11. Il résulte de ce qui précède, et sans qu'il soit besoin de se prononcer sur les autres moyens des requêtes, que les requérants sont fondés à demander l'annulation de la délibération du 11 avril 2019 du conseil communautaire de la communauté de communes du pays de Salers.

Sur les conclusions aux fins d'injonction :

12. Dans l'instance n° 1901312, M. V et autres demandent au tribunal de " rétablir les attributions de compensation à leurs montants antérieurs liés aux compétences précédemment transférées, avant le transfert de charges liées à l'assainissement, avec effet rétroactif ". Toutefois, l'annulation prononcée par le présent jugement de la délibération du 11 avril 2019 a pour effet de la faire disparaitre, à titre rétroactif, de l'ordonnancement juridique. Par suite, il n'y a pas lieu d'enjoindre à la communauté de communes de procéder à un tel rétablissement, opéré de fait par l'annulation contentieuse de cette délibération. Ces conclusions aux fins d'injonction ne peuvent donc qu'être rejetées.

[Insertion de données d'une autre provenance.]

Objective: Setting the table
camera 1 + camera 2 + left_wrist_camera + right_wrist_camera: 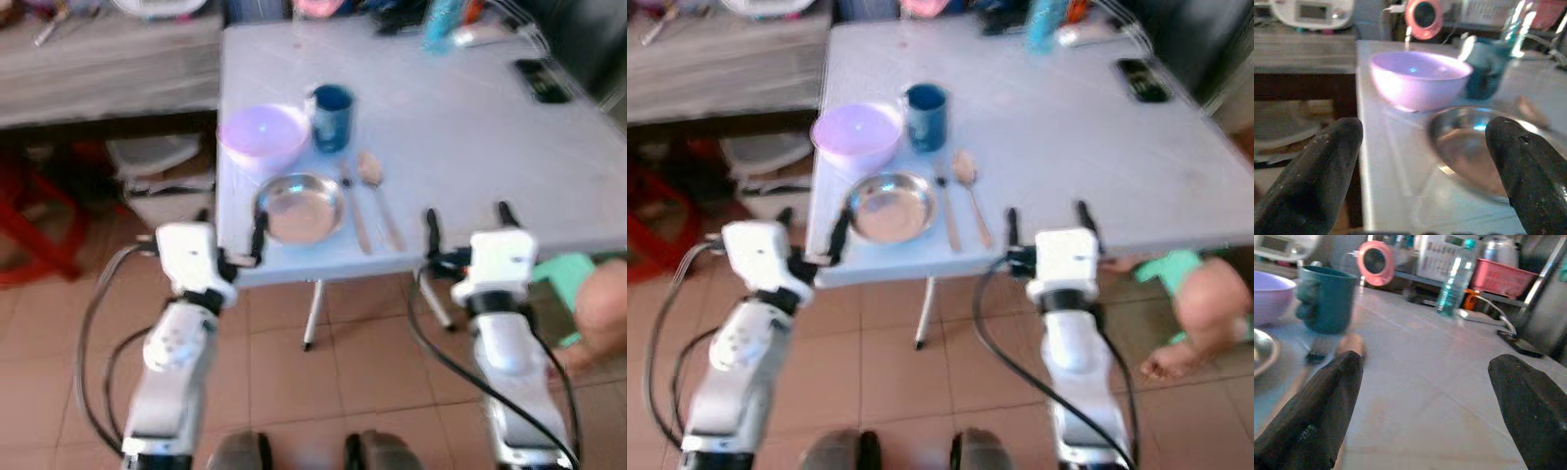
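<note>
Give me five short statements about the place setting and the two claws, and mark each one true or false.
1. The purple bowl stands beside the blue cup. True.
2. The metal plate lies at the far edge of the table. False: it lies near the edge closest to the robot.
3. The spoon lies inside the metal plate. False: it lies on the table to the plate's right.
4. The left claw is open and holds nothing. True.
5. The right claw is shut on the blue cup. False: it is open and empty, at the table's near edge.
</note>
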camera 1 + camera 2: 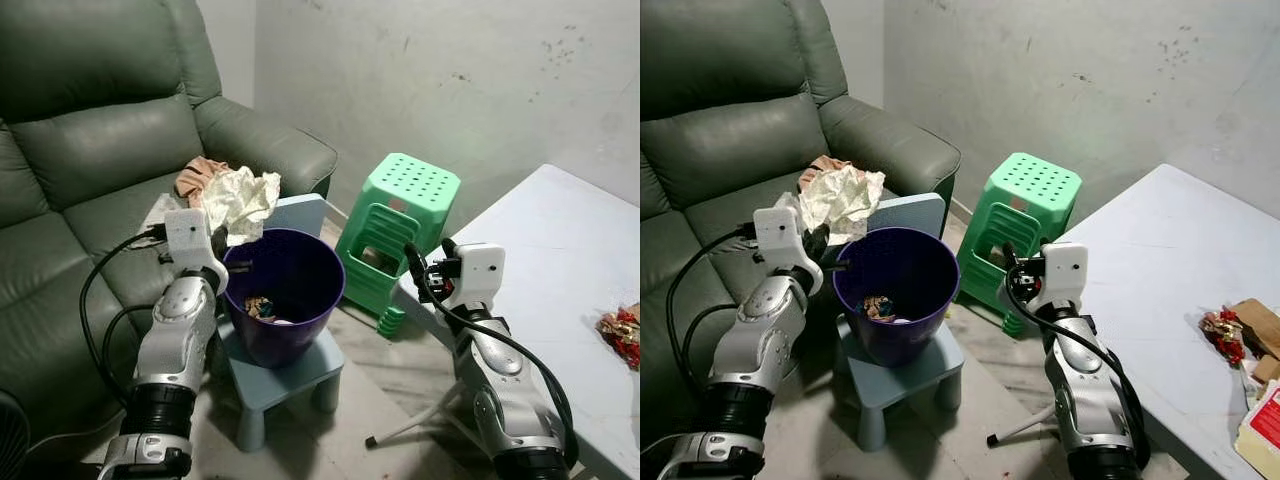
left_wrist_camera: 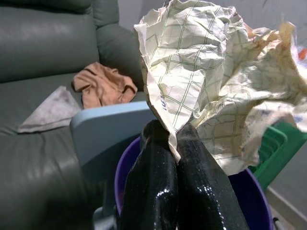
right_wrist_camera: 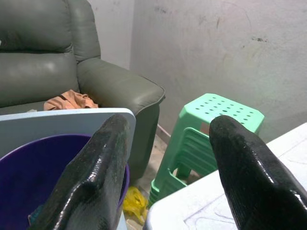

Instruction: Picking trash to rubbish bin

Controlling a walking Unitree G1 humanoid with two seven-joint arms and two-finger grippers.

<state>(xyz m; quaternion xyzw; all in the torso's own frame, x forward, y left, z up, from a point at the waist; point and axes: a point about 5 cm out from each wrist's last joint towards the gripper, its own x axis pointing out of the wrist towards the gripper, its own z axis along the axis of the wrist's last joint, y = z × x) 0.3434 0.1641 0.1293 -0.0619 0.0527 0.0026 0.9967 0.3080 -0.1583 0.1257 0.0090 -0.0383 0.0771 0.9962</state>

Sur les frais liés au litige :

13. Les dispositions de l'article L. 761-1 du code de justice administrative font obstacle à ce qu'il soit mis à la charge des requérants, qui ne sont pas les parties perdantes dans les présentes instances, les sommes demandées par la communauté de communes du pays de Salers au titre des frais exposés et non compris dans les dépens. Il n'y a pas lieu, dans les circonstances de l'espèce, de faire droit aux conclusions présentées par les requérants sur le fondement de l'article L. 761-1 du code de justice administrative.

D E C I D E :

Article 1er : Il est donné acte du désistement de M. Y dans l'instance n°1901312.

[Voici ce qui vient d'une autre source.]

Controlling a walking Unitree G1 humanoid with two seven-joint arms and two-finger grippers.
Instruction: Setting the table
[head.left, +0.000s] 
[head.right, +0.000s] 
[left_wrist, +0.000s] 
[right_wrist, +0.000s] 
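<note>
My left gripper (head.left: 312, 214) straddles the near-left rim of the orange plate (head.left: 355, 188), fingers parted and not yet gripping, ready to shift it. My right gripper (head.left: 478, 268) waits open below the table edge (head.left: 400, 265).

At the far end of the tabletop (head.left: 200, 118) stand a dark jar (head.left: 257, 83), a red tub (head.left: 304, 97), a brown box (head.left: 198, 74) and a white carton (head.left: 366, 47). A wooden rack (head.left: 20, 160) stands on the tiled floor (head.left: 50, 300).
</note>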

Article 2 : La délibération du 11 avril 2019 par laquelle la communauté de communes du Pays de Salers a approuvé le montant des attributions de compensation versées aux communes à compter de l'exercice 2019 est annulée.

Article 3 : Les conclusions de la communauté de communes du pays de Salers présentées sur le fondement de l'article L. 761-1 du code de justice administrative sont rejetées.

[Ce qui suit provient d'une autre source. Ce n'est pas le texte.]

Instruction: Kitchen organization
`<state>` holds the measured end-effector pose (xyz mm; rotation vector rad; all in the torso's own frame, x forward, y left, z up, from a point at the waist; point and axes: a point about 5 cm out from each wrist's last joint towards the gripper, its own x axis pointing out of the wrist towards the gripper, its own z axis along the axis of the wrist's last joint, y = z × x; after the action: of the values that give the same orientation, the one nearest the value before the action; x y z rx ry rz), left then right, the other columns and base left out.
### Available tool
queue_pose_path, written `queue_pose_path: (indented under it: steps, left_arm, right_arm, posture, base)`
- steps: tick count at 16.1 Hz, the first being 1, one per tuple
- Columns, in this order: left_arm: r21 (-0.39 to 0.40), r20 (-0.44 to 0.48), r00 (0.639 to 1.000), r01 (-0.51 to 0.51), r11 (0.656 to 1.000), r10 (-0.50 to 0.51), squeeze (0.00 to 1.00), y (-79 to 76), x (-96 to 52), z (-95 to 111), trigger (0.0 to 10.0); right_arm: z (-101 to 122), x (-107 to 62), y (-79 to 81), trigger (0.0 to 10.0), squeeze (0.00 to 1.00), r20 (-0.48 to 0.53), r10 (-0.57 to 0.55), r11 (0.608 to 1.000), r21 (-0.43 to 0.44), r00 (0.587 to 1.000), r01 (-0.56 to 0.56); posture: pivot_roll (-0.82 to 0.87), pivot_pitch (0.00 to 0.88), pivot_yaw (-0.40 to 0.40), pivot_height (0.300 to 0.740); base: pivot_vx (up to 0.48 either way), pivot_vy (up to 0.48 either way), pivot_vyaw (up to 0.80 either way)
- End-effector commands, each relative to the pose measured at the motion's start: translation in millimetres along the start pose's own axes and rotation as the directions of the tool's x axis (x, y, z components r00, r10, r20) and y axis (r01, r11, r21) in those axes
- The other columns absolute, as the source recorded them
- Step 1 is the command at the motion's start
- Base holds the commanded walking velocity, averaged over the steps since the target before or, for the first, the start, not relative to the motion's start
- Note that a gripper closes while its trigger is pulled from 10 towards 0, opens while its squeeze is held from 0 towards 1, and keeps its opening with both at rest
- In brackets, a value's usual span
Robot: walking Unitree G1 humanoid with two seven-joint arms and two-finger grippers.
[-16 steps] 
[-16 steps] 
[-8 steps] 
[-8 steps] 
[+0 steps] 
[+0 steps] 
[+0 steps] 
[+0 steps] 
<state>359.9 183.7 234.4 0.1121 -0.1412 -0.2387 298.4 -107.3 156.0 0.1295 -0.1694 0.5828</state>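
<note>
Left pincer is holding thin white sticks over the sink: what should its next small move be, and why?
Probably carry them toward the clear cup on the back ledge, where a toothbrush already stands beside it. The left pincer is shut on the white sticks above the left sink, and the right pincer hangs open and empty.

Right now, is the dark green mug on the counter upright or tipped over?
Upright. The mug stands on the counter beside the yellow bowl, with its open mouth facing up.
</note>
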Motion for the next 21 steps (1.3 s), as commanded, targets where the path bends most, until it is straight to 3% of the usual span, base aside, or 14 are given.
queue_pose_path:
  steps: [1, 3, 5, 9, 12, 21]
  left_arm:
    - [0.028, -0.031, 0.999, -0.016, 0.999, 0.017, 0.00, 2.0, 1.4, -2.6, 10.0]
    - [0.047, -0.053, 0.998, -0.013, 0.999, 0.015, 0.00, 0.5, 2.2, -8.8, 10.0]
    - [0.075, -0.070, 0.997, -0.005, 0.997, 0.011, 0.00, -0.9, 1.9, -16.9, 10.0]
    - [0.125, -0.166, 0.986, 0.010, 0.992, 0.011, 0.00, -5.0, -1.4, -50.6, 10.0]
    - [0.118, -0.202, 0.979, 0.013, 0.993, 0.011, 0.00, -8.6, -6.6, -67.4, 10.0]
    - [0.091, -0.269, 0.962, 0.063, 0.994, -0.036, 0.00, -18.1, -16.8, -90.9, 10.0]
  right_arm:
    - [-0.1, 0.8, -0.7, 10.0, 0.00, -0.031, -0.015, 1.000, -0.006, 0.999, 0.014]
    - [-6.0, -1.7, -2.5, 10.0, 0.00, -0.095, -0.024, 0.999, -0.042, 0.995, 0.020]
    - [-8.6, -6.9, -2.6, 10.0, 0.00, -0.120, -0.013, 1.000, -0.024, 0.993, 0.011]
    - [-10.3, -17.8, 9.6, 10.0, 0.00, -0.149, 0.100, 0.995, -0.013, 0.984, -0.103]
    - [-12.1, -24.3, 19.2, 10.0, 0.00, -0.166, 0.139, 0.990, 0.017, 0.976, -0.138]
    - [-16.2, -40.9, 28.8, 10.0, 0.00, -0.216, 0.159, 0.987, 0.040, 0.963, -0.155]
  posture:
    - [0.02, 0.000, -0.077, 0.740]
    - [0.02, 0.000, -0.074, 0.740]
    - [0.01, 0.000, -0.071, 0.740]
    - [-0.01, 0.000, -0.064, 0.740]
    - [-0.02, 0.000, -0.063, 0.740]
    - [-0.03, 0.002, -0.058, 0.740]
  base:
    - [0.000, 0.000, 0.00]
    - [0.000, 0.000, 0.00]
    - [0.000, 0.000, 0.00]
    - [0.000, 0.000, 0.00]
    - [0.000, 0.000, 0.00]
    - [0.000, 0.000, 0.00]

Article 4 : Le surplus des conclusions des requêtes n°1901206, n°1901312 et n°1901322 est rejeté.

Article 5 : Le présent jugement sera notifié à Mme AA AF, représentant unique de l'ensemble des requérants dans le dossier 1901206, à M. Z V, représentant unique de l'ensemble des requérants dans le dossier n° 1901312, à la commune de Chaussenac, représentant unique de l'ensemble des requérants dans le dossier 1901322 et à la communauté de communes du pays de Salers.

Copie en sera adressée pour information au préfet du Cantal.

Délibéré après l'audience du 28 avril 2023, à laquelle siégeaient :

Mme Courret, présidente,

M. Panighel, premier conseiller,

Mme Bollon, première conseillère.

Rendu public par mise à disposition au greffe le 12 mai 2023.

Le rapporteur,

L. PANIGHEL

La présidente,

C. COURRET

La greffière,

F. LLORACH

La République mande et ordonne au préfet du Cantal en ce qui le concerne ou à tous commissaires de justice à ce requis en ce qui concerne les voies de droit commun contre les parties privées, de pourvoir à l'exécution de la présente décision.